Problem
Where does the word "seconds" show up in the records? Copy every line that has it.

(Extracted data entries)
+--
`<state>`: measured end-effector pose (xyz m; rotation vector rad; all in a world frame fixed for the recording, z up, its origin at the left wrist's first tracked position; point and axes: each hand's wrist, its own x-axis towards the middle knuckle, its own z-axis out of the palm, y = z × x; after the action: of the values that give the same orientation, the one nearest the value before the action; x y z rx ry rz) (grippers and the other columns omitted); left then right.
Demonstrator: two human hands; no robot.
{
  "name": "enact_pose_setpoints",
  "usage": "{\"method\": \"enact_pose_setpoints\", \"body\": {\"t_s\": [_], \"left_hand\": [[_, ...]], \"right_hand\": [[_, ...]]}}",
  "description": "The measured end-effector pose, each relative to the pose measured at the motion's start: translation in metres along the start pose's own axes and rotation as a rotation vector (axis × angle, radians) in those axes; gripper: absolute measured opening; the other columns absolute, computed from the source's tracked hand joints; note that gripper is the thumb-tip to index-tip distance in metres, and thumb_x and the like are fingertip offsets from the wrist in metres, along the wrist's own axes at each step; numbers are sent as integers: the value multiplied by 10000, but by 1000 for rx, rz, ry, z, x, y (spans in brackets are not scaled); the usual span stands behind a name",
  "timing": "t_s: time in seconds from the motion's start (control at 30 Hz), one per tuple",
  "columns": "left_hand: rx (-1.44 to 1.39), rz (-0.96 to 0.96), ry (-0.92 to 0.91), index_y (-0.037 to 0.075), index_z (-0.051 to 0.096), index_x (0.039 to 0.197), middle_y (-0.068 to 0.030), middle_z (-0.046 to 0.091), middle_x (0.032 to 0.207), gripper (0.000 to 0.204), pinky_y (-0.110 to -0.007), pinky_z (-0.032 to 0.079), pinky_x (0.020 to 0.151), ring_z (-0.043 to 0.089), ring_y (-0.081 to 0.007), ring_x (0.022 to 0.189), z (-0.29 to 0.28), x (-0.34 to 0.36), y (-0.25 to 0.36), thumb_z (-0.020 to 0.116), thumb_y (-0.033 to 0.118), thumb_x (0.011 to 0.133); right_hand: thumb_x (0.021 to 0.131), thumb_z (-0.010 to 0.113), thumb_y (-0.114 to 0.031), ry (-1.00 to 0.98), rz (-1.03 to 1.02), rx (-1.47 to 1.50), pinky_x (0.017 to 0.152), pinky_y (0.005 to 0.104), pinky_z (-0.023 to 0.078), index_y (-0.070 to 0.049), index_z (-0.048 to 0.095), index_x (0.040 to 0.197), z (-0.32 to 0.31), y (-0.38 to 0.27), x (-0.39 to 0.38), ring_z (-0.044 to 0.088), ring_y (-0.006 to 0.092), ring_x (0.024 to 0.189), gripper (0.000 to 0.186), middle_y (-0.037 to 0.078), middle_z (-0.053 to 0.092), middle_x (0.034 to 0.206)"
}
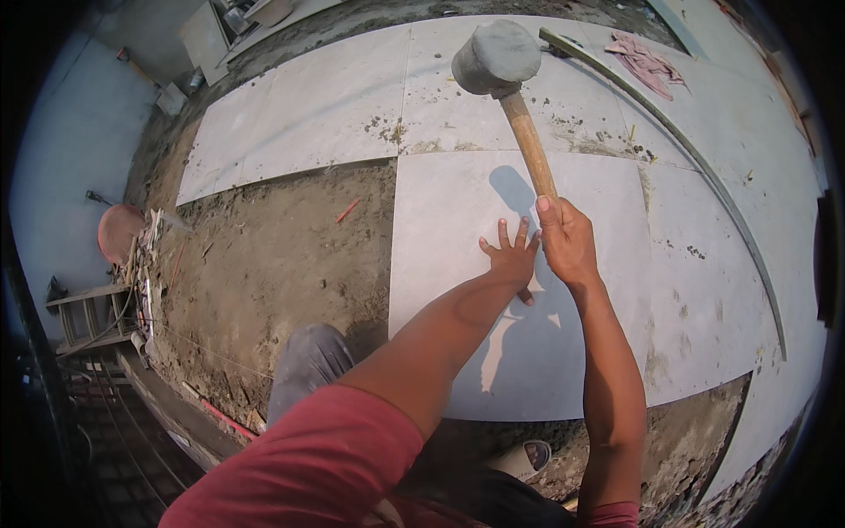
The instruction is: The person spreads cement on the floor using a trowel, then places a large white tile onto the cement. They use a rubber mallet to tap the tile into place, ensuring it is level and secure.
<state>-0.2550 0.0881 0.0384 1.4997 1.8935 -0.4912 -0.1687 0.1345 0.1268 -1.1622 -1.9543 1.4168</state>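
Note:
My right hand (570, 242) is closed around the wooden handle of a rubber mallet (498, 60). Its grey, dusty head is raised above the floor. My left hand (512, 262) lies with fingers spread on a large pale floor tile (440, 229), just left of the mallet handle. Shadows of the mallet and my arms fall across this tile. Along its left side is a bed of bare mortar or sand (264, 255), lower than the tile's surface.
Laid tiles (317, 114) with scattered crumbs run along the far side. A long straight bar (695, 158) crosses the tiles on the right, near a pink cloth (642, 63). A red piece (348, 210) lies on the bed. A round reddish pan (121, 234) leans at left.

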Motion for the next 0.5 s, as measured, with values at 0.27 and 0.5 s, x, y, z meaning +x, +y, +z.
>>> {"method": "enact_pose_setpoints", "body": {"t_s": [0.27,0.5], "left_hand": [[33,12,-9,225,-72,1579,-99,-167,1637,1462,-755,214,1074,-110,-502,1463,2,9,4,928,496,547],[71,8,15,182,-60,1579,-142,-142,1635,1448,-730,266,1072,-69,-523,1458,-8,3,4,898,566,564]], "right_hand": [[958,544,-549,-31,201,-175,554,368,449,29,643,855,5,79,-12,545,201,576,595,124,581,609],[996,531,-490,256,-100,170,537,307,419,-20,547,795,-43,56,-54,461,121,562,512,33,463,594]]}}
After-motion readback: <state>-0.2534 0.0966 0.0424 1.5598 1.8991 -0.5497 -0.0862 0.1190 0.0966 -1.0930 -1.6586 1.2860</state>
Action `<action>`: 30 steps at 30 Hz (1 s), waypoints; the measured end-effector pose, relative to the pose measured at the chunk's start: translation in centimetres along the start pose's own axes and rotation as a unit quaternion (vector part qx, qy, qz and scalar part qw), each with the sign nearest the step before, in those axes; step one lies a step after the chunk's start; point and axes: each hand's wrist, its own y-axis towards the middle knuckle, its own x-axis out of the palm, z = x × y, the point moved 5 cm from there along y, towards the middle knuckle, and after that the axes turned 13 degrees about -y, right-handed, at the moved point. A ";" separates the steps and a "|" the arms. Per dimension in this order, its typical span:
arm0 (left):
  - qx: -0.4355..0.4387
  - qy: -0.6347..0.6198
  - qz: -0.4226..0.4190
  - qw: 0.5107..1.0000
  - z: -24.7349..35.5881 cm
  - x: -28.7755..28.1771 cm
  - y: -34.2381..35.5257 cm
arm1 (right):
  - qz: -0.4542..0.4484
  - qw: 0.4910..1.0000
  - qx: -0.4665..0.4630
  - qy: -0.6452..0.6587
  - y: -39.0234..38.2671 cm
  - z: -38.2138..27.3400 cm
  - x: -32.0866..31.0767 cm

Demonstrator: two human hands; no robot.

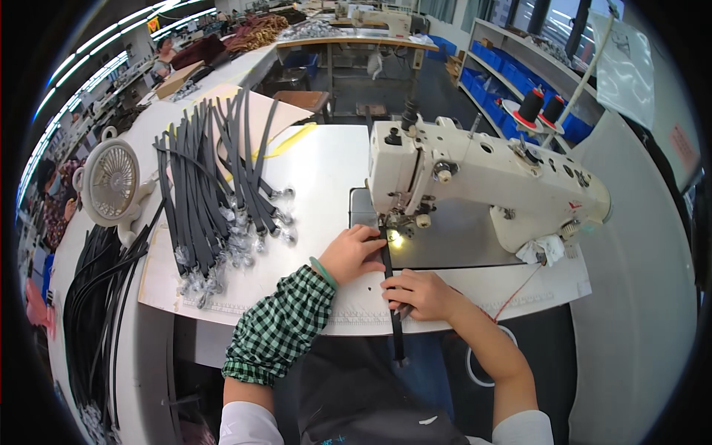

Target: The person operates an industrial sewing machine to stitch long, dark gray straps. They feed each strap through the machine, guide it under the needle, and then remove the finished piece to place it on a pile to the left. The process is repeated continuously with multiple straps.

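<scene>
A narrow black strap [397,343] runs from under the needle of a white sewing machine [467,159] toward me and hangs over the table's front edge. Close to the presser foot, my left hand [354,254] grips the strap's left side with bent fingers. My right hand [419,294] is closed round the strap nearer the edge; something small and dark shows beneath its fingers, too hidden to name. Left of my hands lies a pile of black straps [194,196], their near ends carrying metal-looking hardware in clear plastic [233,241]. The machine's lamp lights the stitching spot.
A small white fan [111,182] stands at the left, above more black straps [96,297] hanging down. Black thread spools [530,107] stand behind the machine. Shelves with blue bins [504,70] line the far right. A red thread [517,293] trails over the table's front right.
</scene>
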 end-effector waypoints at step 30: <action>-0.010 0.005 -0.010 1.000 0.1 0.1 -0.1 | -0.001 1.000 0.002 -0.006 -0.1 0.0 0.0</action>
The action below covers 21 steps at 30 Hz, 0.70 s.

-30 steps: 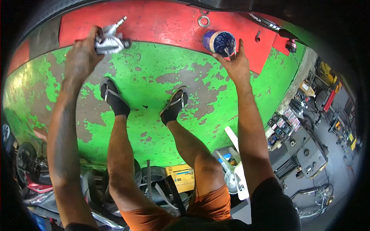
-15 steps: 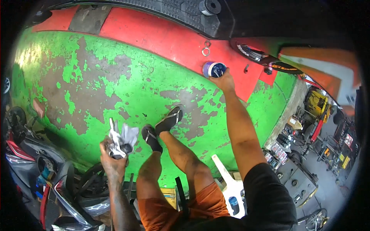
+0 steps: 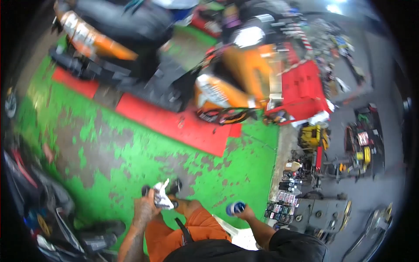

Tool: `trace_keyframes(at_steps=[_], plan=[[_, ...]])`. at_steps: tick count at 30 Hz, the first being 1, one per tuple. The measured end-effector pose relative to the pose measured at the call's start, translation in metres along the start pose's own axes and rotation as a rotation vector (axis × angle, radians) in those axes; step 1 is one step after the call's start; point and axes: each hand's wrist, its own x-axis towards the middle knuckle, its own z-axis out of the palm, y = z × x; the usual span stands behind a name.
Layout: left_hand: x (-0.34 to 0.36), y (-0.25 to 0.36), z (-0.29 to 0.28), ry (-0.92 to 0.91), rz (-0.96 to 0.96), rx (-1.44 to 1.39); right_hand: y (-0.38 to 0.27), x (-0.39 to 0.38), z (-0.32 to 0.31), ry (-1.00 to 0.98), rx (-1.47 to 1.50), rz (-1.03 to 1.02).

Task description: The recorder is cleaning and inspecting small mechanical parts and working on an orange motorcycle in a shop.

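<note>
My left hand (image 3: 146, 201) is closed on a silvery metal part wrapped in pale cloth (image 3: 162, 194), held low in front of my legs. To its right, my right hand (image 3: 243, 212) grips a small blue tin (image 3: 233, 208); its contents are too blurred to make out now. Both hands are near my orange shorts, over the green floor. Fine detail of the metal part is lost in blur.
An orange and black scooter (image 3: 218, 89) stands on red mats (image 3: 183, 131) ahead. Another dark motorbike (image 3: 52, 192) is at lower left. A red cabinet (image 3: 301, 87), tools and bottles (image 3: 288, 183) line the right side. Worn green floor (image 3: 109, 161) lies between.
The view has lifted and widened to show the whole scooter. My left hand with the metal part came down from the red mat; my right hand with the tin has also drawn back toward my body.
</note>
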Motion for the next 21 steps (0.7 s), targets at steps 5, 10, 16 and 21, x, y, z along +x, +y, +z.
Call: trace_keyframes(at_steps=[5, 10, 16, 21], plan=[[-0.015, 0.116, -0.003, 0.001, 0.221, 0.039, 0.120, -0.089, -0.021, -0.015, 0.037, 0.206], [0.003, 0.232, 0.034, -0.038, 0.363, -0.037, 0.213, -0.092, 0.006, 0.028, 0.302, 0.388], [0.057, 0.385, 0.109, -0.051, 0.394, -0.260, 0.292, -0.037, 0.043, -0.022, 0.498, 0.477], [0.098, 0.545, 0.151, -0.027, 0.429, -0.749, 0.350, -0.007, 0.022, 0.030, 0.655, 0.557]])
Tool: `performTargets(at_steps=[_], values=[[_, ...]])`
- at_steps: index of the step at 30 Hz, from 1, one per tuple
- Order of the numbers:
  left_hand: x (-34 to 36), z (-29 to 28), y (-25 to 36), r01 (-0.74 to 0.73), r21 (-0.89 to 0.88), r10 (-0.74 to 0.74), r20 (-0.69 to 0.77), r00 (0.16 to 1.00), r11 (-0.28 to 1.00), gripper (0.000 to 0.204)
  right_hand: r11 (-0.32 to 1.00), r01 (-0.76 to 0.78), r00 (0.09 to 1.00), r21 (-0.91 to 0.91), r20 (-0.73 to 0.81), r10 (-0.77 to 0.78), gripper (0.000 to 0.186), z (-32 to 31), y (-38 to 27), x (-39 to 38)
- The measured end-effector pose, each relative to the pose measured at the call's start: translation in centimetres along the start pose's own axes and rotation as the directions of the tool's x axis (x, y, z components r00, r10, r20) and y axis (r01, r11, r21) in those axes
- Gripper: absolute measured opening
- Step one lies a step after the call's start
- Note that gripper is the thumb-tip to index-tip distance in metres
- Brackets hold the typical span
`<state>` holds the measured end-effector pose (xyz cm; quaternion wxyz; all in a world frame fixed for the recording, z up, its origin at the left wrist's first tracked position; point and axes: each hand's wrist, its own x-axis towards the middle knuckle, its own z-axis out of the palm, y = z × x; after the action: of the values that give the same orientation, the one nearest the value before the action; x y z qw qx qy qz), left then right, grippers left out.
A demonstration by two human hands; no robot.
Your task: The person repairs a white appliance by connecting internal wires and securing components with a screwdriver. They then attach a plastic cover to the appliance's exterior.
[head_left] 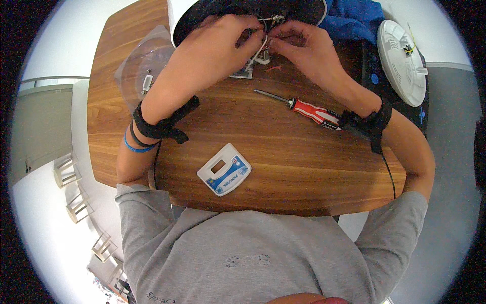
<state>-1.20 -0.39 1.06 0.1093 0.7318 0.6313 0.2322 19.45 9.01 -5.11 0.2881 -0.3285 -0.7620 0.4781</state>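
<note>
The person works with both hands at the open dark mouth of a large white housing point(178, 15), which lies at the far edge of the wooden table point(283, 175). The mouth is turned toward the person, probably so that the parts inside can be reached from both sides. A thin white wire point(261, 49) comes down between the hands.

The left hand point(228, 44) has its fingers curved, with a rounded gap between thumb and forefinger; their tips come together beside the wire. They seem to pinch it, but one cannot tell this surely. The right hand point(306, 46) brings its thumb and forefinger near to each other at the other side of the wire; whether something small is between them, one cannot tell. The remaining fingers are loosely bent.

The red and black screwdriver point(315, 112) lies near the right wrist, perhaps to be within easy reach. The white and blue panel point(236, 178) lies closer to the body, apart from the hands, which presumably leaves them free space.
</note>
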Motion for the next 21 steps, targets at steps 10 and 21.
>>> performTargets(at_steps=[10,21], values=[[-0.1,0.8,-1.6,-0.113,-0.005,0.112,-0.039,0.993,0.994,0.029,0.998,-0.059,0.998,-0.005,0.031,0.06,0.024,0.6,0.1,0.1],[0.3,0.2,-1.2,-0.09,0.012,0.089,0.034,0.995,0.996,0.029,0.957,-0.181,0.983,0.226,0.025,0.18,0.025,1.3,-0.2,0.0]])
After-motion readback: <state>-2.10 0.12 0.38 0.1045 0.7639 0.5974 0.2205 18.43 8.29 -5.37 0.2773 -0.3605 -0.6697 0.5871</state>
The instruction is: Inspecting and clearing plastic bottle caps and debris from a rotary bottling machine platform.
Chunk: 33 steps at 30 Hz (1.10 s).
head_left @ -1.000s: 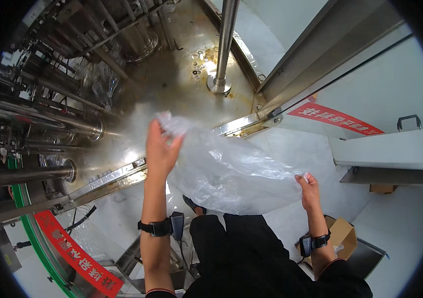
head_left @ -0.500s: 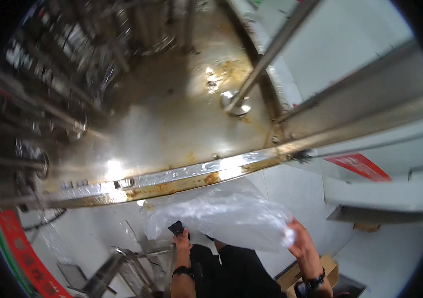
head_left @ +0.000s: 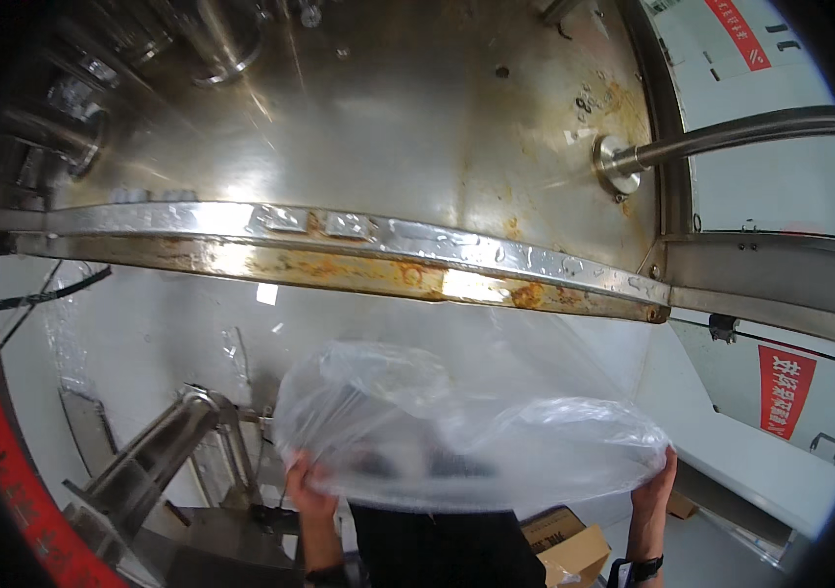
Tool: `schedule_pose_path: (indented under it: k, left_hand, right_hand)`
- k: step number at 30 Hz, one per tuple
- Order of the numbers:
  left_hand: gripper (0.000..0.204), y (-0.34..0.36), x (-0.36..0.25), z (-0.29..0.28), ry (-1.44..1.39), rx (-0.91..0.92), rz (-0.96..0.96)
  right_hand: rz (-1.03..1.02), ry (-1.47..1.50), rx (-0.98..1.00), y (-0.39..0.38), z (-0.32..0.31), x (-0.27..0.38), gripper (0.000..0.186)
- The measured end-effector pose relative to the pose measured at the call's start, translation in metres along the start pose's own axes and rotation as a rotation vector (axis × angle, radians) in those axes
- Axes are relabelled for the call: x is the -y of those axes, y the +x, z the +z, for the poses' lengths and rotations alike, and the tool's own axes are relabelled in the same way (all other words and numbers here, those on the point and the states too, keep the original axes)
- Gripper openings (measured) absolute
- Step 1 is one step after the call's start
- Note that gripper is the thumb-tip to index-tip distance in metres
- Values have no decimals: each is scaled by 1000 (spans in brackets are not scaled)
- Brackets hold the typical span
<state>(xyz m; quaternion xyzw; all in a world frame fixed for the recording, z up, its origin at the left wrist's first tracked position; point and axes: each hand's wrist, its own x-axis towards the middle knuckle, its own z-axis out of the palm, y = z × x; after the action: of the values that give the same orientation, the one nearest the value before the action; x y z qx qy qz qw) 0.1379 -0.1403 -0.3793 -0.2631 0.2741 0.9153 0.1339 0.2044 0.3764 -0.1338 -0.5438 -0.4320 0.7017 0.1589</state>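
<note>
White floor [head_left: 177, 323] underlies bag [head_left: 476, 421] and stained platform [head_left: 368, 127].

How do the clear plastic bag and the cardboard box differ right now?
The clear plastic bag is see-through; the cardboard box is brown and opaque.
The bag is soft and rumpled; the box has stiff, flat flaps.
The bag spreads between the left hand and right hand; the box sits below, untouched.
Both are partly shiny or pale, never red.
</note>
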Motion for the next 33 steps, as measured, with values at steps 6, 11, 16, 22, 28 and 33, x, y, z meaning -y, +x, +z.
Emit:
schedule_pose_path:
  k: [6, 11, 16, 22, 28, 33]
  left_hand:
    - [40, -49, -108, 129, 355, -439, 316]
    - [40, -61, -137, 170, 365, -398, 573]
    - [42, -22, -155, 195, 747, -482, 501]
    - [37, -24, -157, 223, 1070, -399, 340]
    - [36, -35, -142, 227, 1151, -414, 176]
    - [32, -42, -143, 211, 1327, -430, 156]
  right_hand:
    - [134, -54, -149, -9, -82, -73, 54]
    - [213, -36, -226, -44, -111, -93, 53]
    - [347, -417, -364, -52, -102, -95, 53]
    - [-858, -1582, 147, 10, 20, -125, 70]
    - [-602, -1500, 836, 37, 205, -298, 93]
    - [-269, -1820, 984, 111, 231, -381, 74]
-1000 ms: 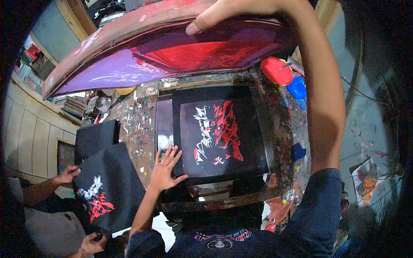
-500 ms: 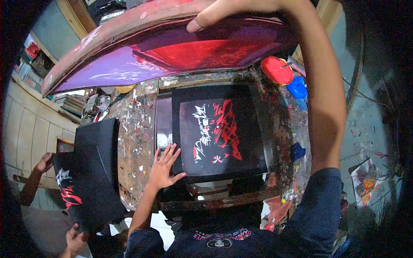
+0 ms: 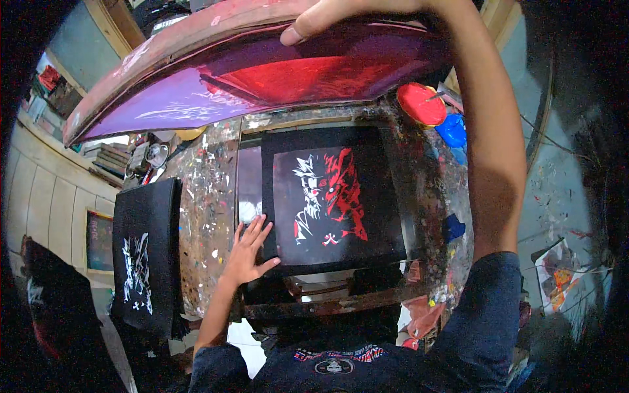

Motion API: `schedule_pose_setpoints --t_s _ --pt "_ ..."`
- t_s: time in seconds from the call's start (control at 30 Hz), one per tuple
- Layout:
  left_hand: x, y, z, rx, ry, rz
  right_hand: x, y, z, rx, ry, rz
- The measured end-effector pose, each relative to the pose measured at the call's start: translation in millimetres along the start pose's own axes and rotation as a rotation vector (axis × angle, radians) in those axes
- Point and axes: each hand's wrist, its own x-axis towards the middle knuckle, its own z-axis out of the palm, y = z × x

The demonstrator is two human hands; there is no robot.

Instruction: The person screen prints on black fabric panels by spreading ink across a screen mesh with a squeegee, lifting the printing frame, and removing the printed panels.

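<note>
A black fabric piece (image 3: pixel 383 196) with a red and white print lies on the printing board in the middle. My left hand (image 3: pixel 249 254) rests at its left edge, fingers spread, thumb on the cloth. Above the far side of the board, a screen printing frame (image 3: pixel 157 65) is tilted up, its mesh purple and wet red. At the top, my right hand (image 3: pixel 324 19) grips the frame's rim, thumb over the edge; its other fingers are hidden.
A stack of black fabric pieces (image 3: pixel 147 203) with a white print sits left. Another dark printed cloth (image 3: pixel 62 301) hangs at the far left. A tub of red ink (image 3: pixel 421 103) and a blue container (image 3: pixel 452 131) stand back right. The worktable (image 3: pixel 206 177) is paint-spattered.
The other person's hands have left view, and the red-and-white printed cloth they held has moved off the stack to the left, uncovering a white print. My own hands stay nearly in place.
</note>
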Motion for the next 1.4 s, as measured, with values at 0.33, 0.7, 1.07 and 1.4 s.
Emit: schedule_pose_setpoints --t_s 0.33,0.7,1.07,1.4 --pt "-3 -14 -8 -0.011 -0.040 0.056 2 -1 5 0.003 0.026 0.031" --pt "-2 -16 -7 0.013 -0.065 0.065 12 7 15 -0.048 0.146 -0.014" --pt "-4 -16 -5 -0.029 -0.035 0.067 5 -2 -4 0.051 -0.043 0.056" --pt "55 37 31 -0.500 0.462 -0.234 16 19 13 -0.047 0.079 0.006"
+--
Task response
  "timing": "t_s: time in seconds from the motion's start (control at 30 Hz), one per tuple",
- t_s: time in seconds from the call's start (control at 30 Hz), one per tuple

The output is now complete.